> [Work item]
Print, from the listing below, the lines starting at the line containing "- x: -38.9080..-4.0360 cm" and ending at the line containing "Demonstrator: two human", exactly as they stand, and print nothing else.

> [Given material]

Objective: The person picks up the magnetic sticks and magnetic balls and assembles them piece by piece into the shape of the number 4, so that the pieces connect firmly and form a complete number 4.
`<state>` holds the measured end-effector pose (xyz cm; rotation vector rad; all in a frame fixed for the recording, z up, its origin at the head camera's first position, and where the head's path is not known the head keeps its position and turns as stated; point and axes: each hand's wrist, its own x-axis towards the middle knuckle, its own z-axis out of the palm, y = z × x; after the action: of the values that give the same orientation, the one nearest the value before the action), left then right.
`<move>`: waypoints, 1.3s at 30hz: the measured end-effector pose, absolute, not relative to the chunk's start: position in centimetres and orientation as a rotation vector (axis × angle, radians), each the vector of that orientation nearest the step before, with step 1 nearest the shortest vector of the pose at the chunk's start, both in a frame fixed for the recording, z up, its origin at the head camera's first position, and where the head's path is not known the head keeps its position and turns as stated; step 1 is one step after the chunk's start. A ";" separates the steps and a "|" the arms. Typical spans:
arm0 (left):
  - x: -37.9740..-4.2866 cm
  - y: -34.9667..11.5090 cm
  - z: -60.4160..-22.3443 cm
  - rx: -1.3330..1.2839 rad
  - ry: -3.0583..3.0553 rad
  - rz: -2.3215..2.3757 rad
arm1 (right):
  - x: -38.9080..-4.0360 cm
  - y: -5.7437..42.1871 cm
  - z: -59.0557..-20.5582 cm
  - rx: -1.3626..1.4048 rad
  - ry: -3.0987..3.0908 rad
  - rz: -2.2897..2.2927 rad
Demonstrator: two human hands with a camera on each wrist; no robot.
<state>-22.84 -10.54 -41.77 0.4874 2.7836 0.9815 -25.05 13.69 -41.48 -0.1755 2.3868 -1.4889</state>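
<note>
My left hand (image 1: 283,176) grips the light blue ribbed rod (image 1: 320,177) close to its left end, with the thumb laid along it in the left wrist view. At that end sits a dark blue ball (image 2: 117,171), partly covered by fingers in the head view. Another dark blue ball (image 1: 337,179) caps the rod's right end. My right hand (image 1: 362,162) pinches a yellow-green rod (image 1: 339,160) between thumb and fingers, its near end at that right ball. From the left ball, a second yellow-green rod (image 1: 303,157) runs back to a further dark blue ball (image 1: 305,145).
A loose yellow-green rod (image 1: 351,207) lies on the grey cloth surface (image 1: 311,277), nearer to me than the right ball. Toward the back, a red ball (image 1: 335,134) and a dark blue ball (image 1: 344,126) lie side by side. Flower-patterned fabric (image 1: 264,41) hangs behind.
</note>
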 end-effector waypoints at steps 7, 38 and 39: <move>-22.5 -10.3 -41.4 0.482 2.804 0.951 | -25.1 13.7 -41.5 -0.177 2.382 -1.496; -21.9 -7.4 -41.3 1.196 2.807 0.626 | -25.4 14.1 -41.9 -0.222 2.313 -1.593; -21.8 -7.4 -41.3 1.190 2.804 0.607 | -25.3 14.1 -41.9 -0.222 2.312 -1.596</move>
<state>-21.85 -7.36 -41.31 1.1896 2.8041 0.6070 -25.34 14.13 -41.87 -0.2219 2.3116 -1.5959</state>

> [Response below]
  - x: -38.9080..-4.0360 cm
  - y: -5.7437..42.1871 cm
  - z: -59.0557..-20.5582 cm
  - rx: -1.3626..1.4048 rad
  - ry: -3.0987..3.0908 rad
  - rz: -2.2897..2.2927 rad
Demonstrator: two human hands with a camera on each wrist; no robot.

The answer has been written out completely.